Statistical analysis

The relative risk (RR) was used as the common measure of association across studies, and the hazard ratio and incidence rate ratio were considered directly as RR. Homogeneity test was performed with the use of Q statistic at the P < 0.10 level of significance. We also calculated the I2 statistic, a quantitative measure of inconsistency across studies (25). Because of the presence of heterogeneity across studies, a random-effects model, which considered both within- and between-study variation, was used to compute the summary risk estimate.

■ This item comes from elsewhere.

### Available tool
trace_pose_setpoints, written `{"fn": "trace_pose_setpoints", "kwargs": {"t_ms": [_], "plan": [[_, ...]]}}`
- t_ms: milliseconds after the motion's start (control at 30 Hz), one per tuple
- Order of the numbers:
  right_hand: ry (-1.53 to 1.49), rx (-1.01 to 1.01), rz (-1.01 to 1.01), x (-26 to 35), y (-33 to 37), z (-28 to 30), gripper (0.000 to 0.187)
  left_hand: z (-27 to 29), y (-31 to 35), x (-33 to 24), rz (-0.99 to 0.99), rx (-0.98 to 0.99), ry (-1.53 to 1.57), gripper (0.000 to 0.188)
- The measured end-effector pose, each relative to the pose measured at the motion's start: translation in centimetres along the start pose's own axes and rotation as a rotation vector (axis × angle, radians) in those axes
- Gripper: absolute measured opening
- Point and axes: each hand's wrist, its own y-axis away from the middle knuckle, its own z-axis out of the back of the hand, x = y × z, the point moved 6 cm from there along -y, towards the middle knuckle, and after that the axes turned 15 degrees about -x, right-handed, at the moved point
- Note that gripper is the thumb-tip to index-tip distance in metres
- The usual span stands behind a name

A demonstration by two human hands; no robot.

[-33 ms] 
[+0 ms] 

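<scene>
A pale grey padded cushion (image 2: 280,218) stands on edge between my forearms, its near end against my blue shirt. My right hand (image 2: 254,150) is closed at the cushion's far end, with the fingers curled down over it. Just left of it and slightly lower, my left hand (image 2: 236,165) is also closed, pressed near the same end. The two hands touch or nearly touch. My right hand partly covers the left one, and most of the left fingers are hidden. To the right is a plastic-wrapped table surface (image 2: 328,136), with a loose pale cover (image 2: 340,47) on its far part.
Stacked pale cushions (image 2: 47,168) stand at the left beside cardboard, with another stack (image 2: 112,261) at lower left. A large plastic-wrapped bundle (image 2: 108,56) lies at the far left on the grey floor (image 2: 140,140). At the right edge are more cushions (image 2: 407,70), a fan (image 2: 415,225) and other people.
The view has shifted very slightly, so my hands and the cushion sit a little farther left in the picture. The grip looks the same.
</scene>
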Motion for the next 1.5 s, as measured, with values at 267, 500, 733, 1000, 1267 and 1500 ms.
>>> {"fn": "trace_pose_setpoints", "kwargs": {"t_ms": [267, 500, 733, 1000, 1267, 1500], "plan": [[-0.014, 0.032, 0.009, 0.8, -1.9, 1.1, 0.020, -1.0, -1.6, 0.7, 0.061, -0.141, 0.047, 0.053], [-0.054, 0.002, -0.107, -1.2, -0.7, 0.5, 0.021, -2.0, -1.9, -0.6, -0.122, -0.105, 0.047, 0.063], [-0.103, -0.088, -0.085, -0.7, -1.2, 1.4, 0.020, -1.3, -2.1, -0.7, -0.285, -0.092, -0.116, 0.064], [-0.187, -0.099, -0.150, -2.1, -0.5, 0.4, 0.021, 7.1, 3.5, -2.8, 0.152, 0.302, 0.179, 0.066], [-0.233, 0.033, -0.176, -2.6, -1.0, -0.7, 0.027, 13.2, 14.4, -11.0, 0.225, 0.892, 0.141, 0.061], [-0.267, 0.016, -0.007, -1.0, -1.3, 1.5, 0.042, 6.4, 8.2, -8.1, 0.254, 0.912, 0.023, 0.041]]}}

Prespecified subgroup analyses according to geographic region, length of follow-up, sex, family history of diabetes, and BMI were performed to examine the impacts of these factors on the association. To test the robustness of the association, we also performed sensitivity analyses restricted to studies on dietary magnesium only and studies with further adjustment for cereal fiber intake. In addition, we examined the influence of a single study on the summary risk estimate by omitting one study in each turn.

We next quantified a potential linear dose-response relationship of magnesium intake to diabetes risk because most individual studies have detected a significant linear trend. We first calculated an RR for every 100 mg/day increment in magnesium intake for each study based on the method proposed by Greenland and Longnecker (26). These RRs across studies were then combined to obtain a summary estimate.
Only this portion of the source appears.